#### [What the task requires]
Return all the lines below, exactly as they read.

#### [Material provided]
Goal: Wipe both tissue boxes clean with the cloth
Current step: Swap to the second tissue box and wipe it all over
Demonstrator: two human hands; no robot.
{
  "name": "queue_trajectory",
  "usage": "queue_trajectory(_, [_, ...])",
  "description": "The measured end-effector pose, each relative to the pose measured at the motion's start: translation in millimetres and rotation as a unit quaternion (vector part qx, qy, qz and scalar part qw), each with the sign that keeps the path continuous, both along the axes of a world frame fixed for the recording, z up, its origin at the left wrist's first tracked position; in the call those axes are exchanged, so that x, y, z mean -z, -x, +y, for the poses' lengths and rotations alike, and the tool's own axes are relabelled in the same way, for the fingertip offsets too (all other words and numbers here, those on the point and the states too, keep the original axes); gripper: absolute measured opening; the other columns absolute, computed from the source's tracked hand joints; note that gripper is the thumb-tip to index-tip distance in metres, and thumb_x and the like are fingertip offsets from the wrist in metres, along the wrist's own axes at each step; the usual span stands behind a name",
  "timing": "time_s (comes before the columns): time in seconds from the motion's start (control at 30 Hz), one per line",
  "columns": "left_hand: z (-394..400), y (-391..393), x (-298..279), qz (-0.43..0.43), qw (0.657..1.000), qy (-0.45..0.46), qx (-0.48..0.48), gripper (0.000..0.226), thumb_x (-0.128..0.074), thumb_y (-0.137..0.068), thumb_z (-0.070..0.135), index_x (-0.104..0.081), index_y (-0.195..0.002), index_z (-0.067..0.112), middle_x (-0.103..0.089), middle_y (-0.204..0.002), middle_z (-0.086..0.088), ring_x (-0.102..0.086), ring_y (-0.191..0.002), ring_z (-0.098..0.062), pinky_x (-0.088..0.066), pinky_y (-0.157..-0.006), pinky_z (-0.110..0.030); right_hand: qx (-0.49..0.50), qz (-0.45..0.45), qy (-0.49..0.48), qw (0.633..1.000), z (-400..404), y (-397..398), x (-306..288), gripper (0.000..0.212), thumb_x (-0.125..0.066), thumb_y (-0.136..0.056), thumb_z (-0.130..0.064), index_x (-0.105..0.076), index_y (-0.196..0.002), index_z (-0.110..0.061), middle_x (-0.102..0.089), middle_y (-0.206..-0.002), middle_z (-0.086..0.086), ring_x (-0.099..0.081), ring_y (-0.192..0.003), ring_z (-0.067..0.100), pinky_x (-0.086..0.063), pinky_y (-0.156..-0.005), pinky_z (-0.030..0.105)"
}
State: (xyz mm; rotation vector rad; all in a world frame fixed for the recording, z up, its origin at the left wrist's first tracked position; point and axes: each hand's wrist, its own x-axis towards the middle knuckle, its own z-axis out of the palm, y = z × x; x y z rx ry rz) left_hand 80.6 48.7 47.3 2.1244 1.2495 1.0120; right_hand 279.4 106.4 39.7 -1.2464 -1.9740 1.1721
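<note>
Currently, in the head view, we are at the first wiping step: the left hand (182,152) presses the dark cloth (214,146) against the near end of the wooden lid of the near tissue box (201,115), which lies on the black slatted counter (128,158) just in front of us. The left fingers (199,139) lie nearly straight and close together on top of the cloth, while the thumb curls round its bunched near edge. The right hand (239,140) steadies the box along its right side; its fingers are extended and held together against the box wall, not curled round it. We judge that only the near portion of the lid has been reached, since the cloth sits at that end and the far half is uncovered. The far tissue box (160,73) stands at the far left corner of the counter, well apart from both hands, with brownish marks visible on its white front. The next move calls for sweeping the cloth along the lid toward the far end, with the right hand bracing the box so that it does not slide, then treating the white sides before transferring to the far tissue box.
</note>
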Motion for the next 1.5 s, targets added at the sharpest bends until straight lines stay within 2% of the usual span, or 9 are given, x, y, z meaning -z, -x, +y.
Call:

#### [Result]
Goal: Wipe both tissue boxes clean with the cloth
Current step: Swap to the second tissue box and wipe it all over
Demonstrator: two human hands; no robot.
{
  "name": "queue_trajectory",
  "usage": "queue_trajectory(_, [_, ...])",
  "description": "The measured end-effector pose, each relative to the pose measured at the motion's start: translation in millimetres and rotation as a unit quaternion (vector part qx, qy, qz and scalar part qw), each with the sign that keeps the path continuous, both along the axes of a world frame fixed for the recording, z up, its origin at the left wrist's first tracked position; in the call those axes are exchanged, so that x, y, z mean -z, -x, +y, for the poses' lengths and rotations alike, and the tool's own axes are relabelled in the same way, for the fingertip offsets too (all other words and numbers here, those on the point and the states too, keep the original axes); gripper: absolute measured opening; the other columns absolute, computed from the source's tracked hand joints; note that gripper is the thumb-tip to index-tip distance in metres, and thumb_x and the like are fingertip offsets from the wrist in metres, along the wrist's own axes at each step; the usual span stands behind a name",
  "timing": "time_s (comes before the columns): time in seconds from the motion's start (control at 30 Hz), one per line",
  "columns": "left_hand: z (-394..400), y (-391..393), x (-298..279), qz (-0.43..0.43), qw (0.657..1.000), qy (-0.45..0.46), qx (-0.48..0.48), gripper (0.000..0.226), thumb_x (-0.128..0.074), thumb_y (-0.137..0.068), thumb_z (-0.070..0.135), index_x (-0.104..0.081), index_y (-0.195..0.002), index_z (-0.067..0.112), middle_x (-0.103..0.089), middle_y (-0.204..0.002), middle_z (-0.086..0.088), ring_x (-0.102..0.086), ring_y (-0.191..0.002), ring_z (-0.098..0.062), pinky_x (-0.088..0.066), pinky_y (-0.157..-0.006), pinky_z (-0.110..0.030); right_hand: qx (-0.49..0.50), qz (-0.45..0.45), qy (-0.49..0.48), qw (0.633..1.000), z (-400..404), y (-397..398), x (-306..288), gripper (0.000..0.212), thumb_x (-0.125..0.066), thumb_y (-0.136..0.056), thumb_z (-0.130..0.064), index_x (-0.105..0.076), index_y (-0.196..0.002), index_z (-0.110..0.061), middle_x (-0.102..0.089), middle_y (-0.206..-0.002), middle_z (-0.086..0.086), ring_x (-0.099..0.081), ring_y (-0.192..0.003), ring_z (-0.067..0.100), pinky_x (-0.086..0.063), pinky_y (-0.156..-0.005), pinky_z (-0.030..0.105)"
}
State: (xyz mm; rotation vector rad; all in a world frame fixed for the recording, z up, its origin at the left wrist's first tracked position; point and axes: each hand's wrist, its own x-axis towards the middle knuckle, its own z-axis out of the palm, y = z × x; x y z rx ry rz) left_hand 80.6 48.7 47.3 2.1244 1.2495 1.0120; right_hand 279.4 106.4 39.7 -1.2464 -1.9740 1.1721
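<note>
Currently, in the head view, we are at the first wiping step: the left hand (182,152) presses the dark cloth (214,146) against the near end of the wooden lid of the near tissue box (201,115), which lies on the black slatted counter (128,158) just in front of us. The left fingers (199,139) lie nearly straight and close together on top of the cloth, while the thumb curls round its bunched near edge. The right hand (239,140) steadies the box along its right side; its fingers are extended and held together against the box wall, not curled round it. We judge that only the near portion of the lid has been reached, since the cloth sits at that end and the far half is uncovered. The far tissue box (160,73) stands at the far left corner of the counter, well apart from both hands, with brownish marks visible on its white front. The next move calls for sweeping the cloth along the lid toward the far end, with the right hand bracing the box so that it does not slide, then treating the white sides before transferring to the far tissue box.
</note>
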Motion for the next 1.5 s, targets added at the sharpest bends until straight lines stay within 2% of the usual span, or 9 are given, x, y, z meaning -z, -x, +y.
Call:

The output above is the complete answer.